##### Dataset #####

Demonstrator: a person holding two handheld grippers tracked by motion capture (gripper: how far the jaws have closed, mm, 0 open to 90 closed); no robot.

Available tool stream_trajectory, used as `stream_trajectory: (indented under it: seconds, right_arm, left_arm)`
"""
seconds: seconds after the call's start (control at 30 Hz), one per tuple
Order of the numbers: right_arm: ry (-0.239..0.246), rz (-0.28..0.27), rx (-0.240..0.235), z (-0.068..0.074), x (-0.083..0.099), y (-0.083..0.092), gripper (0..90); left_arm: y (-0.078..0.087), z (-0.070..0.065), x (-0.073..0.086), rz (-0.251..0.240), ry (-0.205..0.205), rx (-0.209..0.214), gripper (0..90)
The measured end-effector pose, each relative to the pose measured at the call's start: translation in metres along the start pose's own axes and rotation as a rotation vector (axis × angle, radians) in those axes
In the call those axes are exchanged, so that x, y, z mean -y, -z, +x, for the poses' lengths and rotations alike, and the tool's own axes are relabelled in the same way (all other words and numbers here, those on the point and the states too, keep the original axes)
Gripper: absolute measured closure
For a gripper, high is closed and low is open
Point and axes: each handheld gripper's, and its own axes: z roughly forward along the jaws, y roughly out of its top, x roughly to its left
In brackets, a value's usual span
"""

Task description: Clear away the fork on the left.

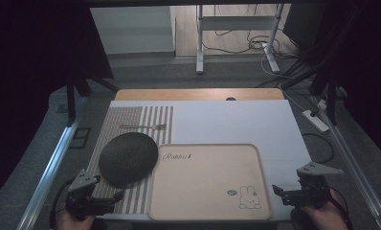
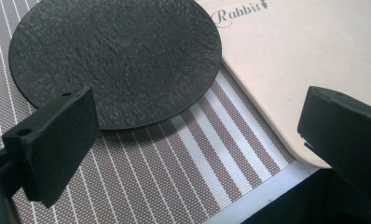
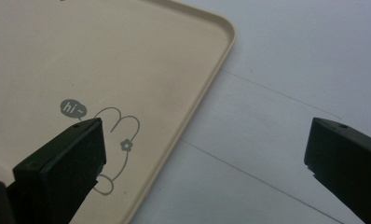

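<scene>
A beige tray with a rabbit drawing lies at the front middle of the table. A round black plate rests on a striped placemat, touching the tray's left edge. A fork lies farther back on the placemat. My left gripper hovers at the front left, open and empty, with the plate and tray beyond its jaws. My right gripper is at the front right, open and empty, straddling the tray's right rim.
A white sheet covers the table top, with a wooden edge at the back. Metal rails run along both sides. A power strip and cables lie on the floor at the right.
</scene>
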Motion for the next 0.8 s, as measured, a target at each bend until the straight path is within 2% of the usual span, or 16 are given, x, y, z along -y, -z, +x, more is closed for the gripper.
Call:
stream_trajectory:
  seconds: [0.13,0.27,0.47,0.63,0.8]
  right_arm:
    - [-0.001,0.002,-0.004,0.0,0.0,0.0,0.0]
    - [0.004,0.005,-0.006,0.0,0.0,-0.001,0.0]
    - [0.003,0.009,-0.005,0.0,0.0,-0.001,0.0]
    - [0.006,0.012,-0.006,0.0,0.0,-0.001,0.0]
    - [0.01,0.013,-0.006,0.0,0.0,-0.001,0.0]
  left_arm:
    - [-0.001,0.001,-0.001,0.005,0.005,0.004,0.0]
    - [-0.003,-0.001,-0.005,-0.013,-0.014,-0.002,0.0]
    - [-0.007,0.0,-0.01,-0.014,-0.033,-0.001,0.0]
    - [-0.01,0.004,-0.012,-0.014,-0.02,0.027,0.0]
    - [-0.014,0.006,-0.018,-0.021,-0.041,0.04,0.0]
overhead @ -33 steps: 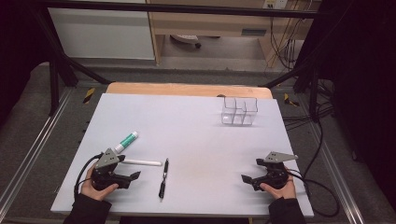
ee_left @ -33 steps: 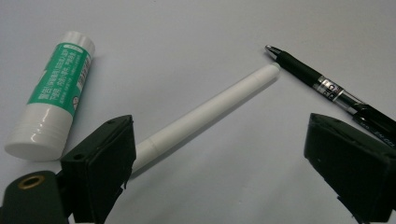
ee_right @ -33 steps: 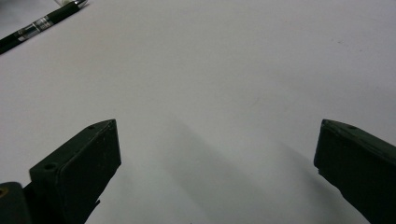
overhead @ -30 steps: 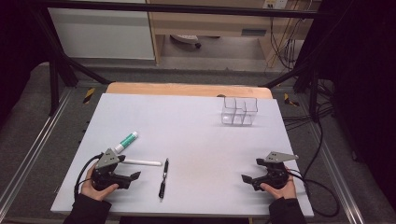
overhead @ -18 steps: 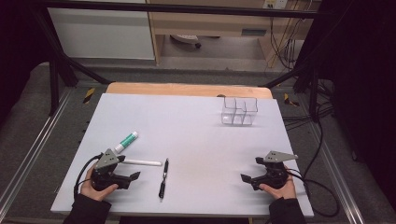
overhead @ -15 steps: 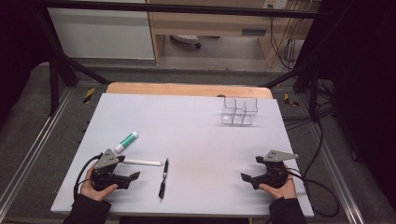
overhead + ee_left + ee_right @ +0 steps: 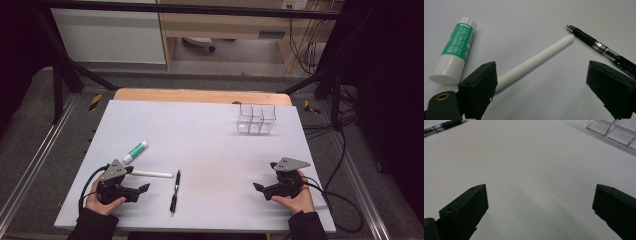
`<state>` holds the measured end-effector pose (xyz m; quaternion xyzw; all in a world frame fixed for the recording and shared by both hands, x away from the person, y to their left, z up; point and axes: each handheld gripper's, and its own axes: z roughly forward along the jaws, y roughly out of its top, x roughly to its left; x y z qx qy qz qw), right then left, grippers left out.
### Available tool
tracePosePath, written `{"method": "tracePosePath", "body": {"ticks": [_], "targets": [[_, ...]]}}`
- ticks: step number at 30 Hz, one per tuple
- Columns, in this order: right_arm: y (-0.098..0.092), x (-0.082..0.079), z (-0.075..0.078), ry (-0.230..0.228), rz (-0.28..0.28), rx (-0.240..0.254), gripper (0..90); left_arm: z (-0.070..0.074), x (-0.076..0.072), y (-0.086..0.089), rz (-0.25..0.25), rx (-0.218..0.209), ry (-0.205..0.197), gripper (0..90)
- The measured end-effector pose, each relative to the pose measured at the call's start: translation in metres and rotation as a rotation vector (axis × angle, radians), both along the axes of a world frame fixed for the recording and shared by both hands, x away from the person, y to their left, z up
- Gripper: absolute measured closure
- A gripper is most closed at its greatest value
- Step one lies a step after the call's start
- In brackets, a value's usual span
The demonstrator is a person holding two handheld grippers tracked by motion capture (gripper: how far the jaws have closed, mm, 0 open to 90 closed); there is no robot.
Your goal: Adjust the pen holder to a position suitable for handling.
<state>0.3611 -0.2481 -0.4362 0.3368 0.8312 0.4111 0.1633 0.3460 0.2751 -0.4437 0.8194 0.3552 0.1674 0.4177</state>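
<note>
On the white table top, a green-and-white glue stick [image 7: 135,151] [image 7: 452,51] lies at the near left. Beside it rest a white pen [image 7: 152,174] [image 7: 534,60] and a black pen [image 7: 174,191] [image 7: 604,48] [image 7: 442,127]. My left gripper [image 7: 142,189] [image 7: 544,95] rests open on the table just short of the white pen, nothing between its jaws. Near the table's front right my right gripper [image 7: 258,188] [image 7: 539,212] sits open over bare table. A clear three-part organizer [image 7: 256,119] [image 7: 614,131] stands at the far right.
The white board [image 7: 200,135] lies on a wooden table whose edge [image 7: 200,95] shows at the back. Cables [image 7: 345,210] trail off the right side. Metal rails run along both sides on the floor.
</note>
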Motion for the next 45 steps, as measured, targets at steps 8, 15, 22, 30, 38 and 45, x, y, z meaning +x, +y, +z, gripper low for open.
{"method": "tracePosePath", "body": {"ticks": [8,15,22,30,38,45], "targets": [[0.012,0.006,0.008,-0.041,0.02,-0.092,1.2,0.0,0.0,0.0,0.005,-0.001,-0.002,9.8],[0.022,0.015,0.021,-0.09,0.037,-0.175,1.9,0.0,0.0,0.0,0.003,0.0,-0.002,9.9],[0.031,0.028,0.03,-0.133,0.05,-0.277,3.4,0.0,0.0,0.0,0.002,0.001,-0.002,10.1],[0.04,0.044,0.036,-0.169,0.085,-0.399,5.5,0.0,0.0,0.0,0.0,0.003,-0.004,10.2],[0.046,0.058,0.044,-0.232,0.134,-0.484,10.2,0.0,0.0,0.0,0.001,0.004,-0.003,10.5],[0.05,0.069,0.045,-0.268,0.165,-0.548,13.2,0.0,0.0,0.0,-0.002,0.004,-0.003,10.8]]}}
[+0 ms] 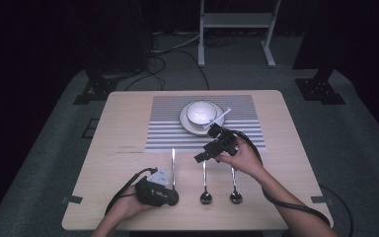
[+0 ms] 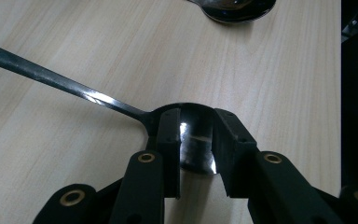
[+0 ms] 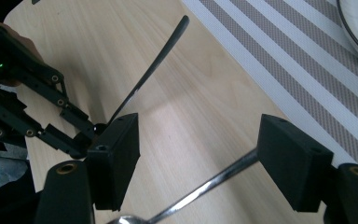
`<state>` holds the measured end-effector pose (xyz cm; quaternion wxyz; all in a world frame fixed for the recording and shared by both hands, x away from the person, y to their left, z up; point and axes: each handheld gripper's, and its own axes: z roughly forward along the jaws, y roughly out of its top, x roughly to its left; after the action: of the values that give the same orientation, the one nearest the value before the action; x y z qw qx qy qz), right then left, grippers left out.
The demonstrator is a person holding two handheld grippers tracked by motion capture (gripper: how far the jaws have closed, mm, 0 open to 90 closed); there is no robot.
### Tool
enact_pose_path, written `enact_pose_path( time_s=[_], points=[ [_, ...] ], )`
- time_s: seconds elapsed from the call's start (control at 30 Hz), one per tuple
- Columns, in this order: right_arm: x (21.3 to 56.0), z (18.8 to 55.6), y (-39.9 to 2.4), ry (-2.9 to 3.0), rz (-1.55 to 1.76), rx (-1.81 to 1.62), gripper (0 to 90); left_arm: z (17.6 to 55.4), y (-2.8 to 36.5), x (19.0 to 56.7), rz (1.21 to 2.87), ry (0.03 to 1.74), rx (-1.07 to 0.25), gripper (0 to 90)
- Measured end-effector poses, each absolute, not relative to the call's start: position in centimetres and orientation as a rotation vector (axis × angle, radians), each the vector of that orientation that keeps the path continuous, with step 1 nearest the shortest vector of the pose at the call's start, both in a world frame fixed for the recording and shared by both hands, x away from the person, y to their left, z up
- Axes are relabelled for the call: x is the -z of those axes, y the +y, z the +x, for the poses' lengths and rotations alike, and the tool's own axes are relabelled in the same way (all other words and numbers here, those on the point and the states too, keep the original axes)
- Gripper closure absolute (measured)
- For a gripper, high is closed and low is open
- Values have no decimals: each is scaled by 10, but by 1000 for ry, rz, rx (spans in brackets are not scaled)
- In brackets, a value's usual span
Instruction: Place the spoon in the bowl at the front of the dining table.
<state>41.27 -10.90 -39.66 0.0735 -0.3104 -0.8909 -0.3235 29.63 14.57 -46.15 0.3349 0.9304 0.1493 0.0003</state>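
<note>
My left gripper (image 1: pixel 171 193) lies low near the front edge of the pale wooden table (image 1: pixel 123 128), and its two black jaws are clamped on the bowl of a long, shiny steel spoon (image 2: pixel 193 140); in the left gripper view the pads sit on either side of that bowl, pressing its edges, while the slim handle runs away up and to the left across the wood. From above, that same spoon lies with its handle pointing toward the far side of the table and its bowl under my left gripper. My right gripper (image 1: pixel 208 154) hovers above the table between the spoons and the grey-and-white striped placemat (image 1: pixel 168 129), its jaws spread wide with nothing gripped. In the right gripper view the handle of a second steel spoon (image 3: pixel 205 186) passes on the table beneath the gap between those open jaws, not touched by either pad. The high view shows this middle spoon (image 1: pixel 205 187) and a third steel spoon (image 1: pixel 235 190) lying side by side just right of the one I hold, bowls toward me. On the placemat a white round bowl (image 1: pixel 201 113) sits on a white saucer (image 1: pixel 187 123), with a pale stick-like utensil (image 1: pixel 221 116) leaning on its right rim.
</note>
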Motion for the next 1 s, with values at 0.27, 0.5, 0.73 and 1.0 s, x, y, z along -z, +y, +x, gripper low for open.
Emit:
enact_pose_path(
  time_s=[0.27, 0.5, 0.73, 1.0],
  points=[
    [397, 424, -83, -2687, -896, 940, 288, 297, 145, 461, 2429, 380, -11, 722],
    [397, 428, -70, -2705, -874, 913, 288, 297, 144, 461, 2436, 375, -23, 722],
    [397, 431, -59, -2713, -861, 887, 291, 296, 143, 461, 2443, 366, -26, 722],
    [405, 435, -40, -2714, -825, 854, 295, 296, 142, 461, 2440, 366, -30, 722]
  ],
)
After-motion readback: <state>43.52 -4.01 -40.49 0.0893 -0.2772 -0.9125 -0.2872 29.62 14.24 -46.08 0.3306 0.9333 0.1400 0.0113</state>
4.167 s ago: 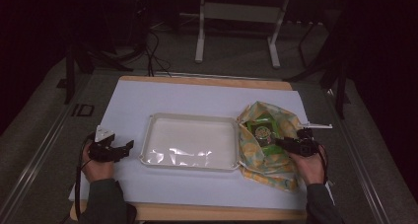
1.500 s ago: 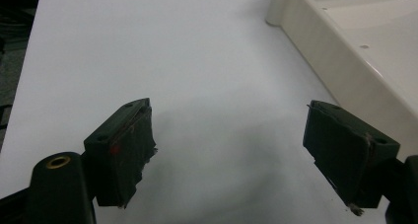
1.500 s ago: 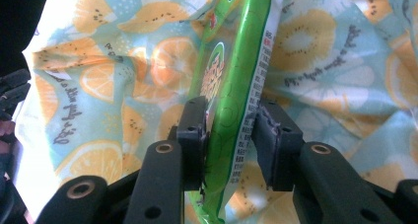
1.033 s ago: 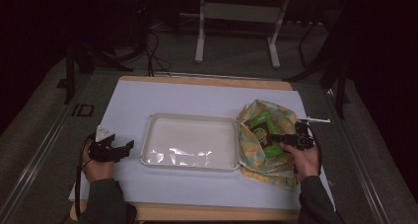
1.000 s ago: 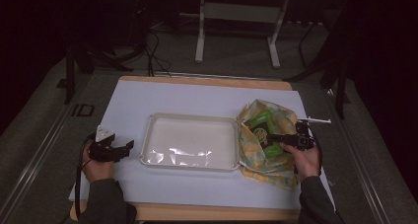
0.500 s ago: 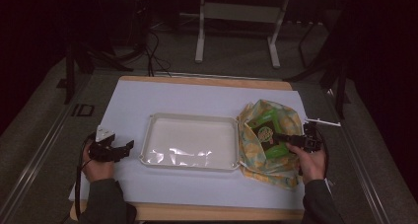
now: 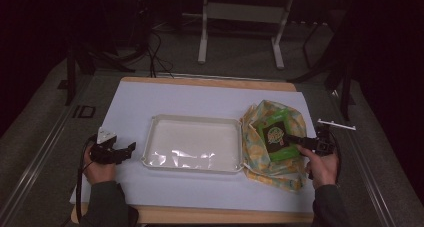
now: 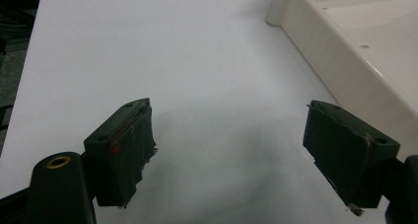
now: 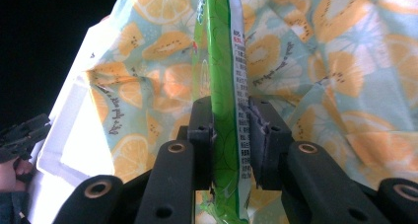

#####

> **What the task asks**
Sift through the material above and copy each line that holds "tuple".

> **Reply to the exercise**
seconds: seconds after the call's start (control at 30 Hz), one per tuple
- ticks: step number at 30 Hz, one per tuple
- time_s: seconds elapsed from the call's start (control at 30 Hz), one per tuple

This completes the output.